Rather than explaining why the model made a decision, it’s often more helpful to explain how to change the data in order to change the model’s decision. This modified input is a counter-factual. In CRUDS: Counterfactual Recourse Using Disentangled Subspaces, we study how to automatically generate counter-factual explanations that can help users achieve a favorable outcome from a decision system.

11.2.3 Example 3: A Powerful Generalization of Feature Importance for Neural Network Models

In An explainable deep-learning algorithm for the detection of acute intracranial haemorrhage from small datasets, the authors build a neural network model to detect acute intracranial haemorrhage (ICH) and classifies five ICH subtypes.

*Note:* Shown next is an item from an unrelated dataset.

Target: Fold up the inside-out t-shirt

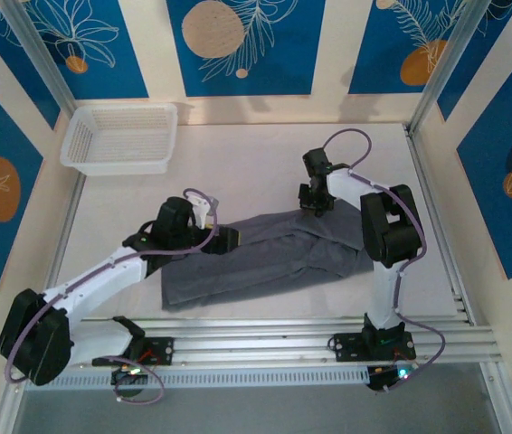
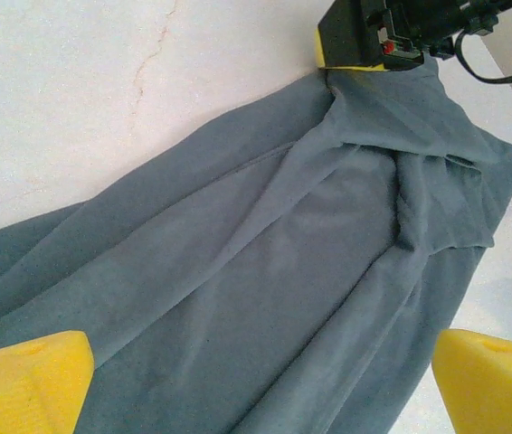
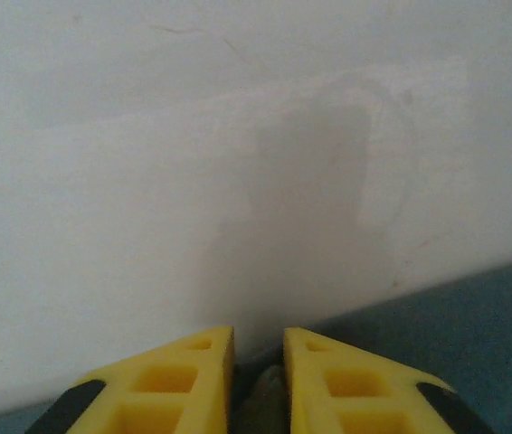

Model classifications are explained by highlighting the pixels that contributed the most to the decision. The highligthed regions tends to overlapped with ‘bleeding points’ annotated by neuroradiologists on the images.

11.2.4 Example 4: The Perils of Explanations

In How machine-learning recommendations influence clinician treatment selections: the example of antidepressant selection, the authors found that clinicians interacting with incorrect recommendations paired with simple explanations experienced significant reduction in treatment selection accuracy.

Take-away: Incorrect ML recommendations may adversely impact clinician treatment selections and that explanations are insufficient for addressing overreliance on imperfect ML algorithms.

11.3 Neural Network Models and Generalization

Complex models have low bias – they can model a wide range of functions, given enough samples.

But complex models like neural networks can use their ‘extra’ capacity to explain non-meaningful features of the training data that are unlikely to appear in the test data (i.e. noise). These models have high variance – they are very sensitive to small changes in the data distribution, leading to drastic performance decrease from train to test settings.

Polynomial Model with Modest Degree Neural Network Model

Just as in the case of linear and polynomial models, we can prevent nerual networks from overfitting (i.e. poor generalization due to high variance) by regularization or by ensembling a large number of models.

However, a new body of work like Deep Double Descent: Where Bigger Models and More Data Hurt show that very wide neural networks (with far more parameters than there are data observations) actually ceases to overfit as the width surpasses a certain threshold. In fact, as the width of a neural network approaches infinity, training the neural network becomes kernel regression (this kernel is called the neural tangent kernel)!